Excerpts from a dataset

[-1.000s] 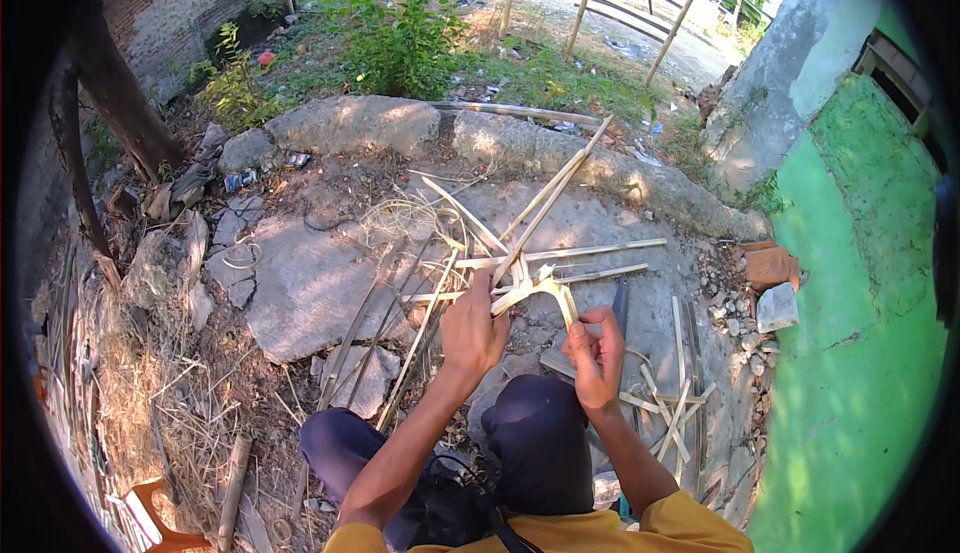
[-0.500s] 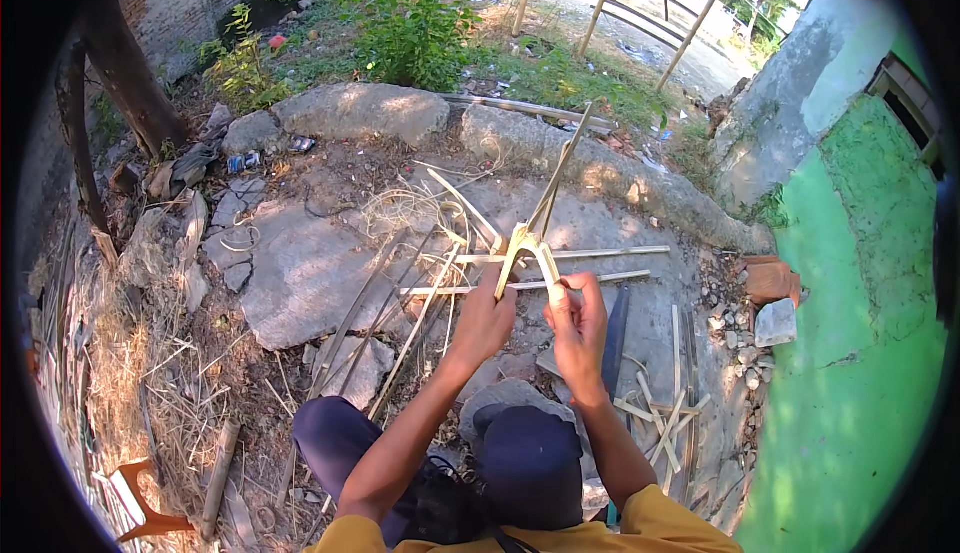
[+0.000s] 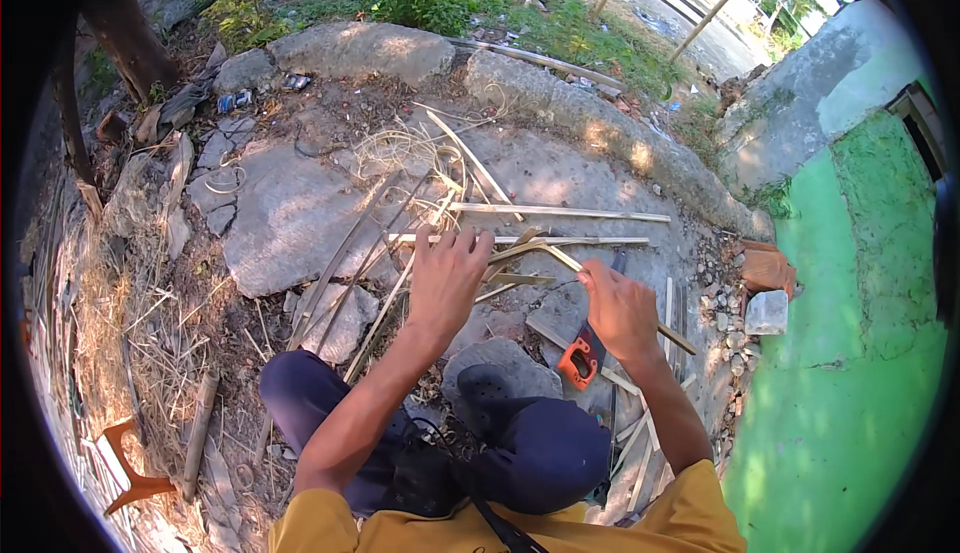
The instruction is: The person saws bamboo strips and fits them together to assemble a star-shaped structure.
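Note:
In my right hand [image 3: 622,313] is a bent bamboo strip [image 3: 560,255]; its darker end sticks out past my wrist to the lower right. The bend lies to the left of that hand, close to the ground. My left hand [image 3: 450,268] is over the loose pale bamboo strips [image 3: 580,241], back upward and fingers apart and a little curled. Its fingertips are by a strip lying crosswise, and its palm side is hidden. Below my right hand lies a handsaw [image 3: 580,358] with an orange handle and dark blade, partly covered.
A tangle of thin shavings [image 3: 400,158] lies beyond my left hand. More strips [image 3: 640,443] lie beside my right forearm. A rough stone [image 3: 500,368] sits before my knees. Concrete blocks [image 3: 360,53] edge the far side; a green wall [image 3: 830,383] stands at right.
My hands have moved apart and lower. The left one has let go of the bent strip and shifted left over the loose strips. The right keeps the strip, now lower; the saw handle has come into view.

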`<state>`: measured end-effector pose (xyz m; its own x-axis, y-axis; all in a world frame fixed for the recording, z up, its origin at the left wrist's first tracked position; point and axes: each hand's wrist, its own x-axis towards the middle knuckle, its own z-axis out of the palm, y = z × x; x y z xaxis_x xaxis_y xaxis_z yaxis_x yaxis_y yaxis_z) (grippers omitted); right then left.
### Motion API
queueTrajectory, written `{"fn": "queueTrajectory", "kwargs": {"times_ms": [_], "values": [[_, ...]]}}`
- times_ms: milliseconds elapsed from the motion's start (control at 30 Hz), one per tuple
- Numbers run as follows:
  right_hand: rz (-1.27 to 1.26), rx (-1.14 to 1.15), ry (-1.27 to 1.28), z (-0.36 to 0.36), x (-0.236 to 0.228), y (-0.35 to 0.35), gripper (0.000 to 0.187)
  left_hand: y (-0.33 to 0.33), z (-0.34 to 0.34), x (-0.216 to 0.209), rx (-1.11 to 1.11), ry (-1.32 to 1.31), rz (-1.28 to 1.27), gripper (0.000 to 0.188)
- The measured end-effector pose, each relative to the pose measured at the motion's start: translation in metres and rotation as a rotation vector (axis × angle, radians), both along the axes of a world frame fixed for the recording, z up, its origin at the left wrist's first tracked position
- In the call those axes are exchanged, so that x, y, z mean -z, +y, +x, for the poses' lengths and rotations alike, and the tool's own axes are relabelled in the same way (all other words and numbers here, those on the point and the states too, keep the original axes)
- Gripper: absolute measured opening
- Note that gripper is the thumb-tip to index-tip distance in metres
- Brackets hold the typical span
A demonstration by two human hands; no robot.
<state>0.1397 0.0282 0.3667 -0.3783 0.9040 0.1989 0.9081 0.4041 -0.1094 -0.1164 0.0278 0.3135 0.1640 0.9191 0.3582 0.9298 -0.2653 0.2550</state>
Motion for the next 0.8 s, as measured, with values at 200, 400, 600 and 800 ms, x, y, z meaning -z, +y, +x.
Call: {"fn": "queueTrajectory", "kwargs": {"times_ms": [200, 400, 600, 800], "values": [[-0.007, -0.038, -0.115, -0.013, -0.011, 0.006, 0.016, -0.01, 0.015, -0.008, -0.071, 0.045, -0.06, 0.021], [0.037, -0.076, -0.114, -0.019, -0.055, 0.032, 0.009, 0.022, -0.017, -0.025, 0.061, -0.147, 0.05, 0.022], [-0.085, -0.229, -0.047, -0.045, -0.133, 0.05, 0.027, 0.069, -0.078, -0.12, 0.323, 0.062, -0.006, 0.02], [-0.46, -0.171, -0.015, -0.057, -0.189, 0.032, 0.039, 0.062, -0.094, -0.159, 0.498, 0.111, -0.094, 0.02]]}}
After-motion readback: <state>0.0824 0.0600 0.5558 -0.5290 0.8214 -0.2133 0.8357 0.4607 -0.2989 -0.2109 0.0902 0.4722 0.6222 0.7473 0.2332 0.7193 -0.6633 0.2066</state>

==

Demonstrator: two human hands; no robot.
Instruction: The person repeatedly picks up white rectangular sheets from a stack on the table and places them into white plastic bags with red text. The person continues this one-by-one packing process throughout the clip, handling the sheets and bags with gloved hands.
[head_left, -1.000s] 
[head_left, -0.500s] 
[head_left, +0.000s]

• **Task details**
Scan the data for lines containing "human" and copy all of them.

• **Task answer**
A demonstration by two human hands; no robot.
Demonstrator: two human hands; no robot.

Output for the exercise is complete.